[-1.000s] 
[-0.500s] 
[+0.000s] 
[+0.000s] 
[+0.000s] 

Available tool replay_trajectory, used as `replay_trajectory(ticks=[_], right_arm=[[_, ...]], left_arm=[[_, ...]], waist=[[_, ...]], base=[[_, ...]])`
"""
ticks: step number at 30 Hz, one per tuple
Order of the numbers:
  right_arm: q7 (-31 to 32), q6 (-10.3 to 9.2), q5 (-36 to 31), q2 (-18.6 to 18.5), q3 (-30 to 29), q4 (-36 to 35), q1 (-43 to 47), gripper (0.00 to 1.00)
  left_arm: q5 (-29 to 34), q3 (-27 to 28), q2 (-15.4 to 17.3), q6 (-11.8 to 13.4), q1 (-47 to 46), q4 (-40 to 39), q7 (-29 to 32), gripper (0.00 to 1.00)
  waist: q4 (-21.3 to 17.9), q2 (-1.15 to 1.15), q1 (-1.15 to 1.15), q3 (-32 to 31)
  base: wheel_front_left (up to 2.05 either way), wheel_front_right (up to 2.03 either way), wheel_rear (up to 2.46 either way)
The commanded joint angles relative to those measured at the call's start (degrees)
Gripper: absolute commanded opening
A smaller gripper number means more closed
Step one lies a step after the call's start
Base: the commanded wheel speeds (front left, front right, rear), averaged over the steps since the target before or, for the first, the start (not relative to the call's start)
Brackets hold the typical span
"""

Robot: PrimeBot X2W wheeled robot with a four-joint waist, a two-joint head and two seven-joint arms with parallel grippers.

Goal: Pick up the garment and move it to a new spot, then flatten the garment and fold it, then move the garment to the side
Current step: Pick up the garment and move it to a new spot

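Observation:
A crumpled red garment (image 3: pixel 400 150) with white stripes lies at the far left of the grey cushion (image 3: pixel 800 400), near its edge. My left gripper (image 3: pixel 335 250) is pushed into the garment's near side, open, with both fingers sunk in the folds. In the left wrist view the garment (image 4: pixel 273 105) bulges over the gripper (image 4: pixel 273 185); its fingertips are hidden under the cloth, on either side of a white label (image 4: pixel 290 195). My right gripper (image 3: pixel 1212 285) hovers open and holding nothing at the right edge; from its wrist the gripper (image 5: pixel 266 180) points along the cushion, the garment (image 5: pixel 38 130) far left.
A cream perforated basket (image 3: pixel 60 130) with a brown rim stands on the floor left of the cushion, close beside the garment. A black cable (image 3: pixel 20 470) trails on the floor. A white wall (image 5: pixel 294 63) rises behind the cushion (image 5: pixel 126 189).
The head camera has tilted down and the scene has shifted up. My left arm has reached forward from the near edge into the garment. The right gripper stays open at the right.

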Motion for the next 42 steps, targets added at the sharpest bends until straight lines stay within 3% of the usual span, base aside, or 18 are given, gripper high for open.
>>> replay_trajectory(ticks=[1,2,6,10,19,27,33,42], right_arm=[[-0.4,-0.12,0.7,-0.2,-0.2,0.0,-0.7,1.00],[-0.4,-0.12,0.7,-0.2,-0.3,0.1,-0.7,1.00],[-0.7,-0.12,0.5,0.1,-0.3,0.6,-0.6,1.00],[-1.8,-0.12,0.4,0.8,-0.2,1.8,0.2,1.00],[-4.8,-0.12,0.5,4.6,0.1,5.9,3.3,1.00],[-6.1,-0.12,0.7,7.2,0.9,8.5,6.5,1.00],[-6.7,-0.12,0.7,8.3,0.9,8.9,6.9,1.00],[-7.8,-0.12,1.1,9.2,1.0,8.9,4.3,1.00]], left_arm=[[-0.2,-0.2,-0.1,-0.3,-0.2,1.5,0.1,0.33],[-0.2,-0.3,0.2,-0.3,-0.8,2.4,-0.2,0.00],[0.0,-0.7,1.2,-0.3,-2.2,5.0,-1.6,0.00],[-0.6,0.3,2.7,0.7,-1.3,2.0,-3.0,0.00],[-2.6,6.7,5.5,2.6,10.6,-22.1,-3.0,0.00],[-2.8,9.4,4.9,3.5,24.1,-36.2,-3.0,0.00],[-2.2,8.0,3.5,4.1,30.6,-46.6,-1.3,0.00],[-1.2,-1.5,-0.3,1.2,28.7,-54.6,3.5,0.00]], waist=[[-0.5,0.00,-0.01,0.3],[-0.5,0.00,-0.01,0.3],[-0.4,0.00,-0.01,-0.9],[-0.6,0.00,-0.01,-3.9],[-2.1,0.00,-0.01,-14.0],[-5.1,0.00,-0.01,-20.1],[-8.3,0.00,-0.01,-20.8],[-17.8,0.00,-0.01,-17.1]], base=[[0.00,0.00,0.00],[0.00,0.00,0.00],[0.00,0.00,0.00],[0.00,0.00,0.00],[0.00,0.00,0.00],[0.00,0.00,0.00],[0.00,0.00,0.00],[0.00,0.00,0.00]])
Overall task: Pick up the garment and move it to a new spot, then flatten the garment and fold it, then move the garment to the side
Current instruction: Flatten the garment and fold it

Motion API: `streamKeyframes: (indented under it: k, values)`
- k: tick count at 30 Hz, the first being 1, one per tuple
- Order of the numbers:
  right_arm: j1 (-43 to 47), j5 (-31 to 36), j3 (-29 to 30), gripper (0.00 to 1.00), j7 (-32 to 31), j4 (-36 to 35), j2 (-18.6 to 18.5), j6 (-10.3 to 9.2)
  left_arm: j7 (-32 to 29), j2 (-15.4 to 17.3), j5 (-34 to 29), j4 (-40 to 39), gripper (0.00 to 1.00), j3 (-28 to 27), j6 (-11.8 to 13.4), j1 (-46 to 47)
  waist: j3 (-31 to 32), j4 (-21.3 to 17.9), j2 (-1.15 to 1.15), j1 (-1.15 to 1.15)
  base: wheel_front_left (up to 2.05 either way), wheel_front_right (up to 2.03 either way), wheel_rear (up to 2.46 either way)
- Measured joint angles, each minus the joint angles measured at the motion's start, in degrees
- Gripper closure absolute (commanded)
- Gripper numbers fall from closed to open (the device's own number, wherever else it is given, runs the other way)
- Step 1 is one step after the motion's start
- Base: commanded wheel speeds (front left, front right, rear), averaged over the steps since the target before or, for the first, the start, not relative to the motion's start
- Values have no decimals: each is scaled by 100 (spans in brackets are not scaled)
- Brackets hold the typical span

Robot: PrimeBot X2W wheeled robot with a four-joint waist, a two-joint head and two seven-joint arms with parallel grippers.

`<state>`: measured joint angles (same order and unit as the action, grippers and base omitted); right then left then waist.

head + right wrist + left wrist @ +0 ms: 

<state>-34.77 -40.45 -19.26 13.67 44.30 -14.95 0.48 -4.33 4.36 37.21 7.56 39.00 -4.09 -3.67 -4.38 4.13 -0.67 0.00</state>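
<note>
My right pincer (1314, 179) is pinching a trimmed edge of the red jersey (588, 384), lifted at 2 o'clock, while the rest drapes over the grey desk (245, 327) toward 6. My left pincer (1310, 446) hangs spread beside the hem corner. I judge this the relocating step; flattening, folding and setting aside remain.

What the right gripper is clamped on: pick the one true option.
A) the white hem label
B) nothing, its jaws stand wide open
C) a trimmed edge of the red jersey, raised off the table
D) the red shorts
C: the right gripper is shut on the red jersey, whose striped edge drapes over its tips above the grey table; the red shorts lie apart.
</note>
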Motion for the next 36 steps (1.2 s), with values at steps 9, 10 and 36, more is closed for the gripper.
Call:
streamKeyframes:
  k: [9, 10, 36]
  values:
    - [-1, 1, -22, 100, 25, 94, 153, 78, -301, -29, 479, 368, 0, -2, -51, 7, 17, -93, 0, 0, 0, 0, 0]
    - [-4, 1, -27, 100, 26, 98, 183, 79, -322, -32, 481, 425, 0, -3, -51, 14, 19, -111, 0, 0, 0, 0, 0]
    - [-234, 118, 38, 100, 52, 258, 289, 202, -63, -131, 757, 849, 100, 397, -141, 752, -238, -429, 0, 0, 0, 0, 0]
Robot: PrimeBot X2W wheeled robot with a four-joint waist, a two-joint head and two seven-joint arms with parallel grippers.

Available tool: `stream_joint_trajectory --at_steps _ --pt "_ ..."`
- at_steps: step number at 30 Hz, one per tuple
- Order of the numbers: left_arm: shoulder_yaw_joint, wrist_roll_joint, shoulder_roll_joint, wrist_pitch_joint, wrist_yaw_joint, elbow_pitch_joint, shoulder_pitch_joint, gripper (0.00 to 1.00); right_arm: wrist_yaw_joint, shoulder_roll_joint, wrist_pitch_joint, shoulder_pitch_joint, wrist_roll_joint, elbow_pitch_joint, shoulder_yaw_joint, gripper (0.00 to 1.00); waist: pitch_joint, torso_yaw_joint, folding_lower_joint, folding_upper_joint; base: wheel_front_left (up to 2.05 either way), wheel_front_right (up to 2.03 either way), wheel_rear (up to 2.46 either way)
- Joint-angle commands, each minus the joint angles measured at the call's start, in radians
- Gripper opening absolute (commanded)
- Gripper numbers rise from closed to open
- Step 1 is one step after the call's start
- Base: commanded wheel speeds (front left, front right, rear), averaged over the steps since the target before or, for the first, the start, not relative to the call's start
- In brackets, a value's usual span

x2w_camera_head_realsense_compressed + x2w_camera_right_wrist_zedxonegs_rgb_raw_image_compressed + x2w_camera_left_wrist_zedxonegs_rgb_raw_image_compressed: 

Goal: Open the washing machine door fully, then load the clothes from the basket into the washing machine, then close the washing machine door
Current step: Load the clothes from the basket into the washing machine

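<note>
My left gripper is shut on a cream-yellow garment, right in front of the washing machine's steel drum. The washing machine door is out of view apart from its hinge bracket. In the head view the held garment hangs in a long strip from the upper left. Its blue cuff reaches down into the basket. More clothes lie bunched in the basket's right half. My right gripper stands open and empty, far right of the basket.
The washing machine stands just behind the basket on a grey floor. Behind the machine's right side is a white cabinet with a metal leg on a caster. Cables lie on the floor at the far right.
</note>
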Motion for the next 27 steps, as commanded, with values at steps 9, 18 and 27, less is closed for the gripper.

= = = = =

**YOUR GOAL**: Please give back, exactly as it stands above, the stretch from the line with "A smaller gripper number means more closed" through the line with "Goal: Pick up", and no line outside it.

**TASK RESPONSE**:
A smaller gripper number means more closed
Step one lies a step after the call's start
Base: the commanded wheel speeds (front left, front right, rear), averaged over the steps since the target before or, for the first, the start (not relative to the call's start)
Brackets hold the typical span
"""

Robot: PrimeBot X2W wheeled robot with a four-joint waist, a two-joint head and two seven-joint arms with parallel grippers.

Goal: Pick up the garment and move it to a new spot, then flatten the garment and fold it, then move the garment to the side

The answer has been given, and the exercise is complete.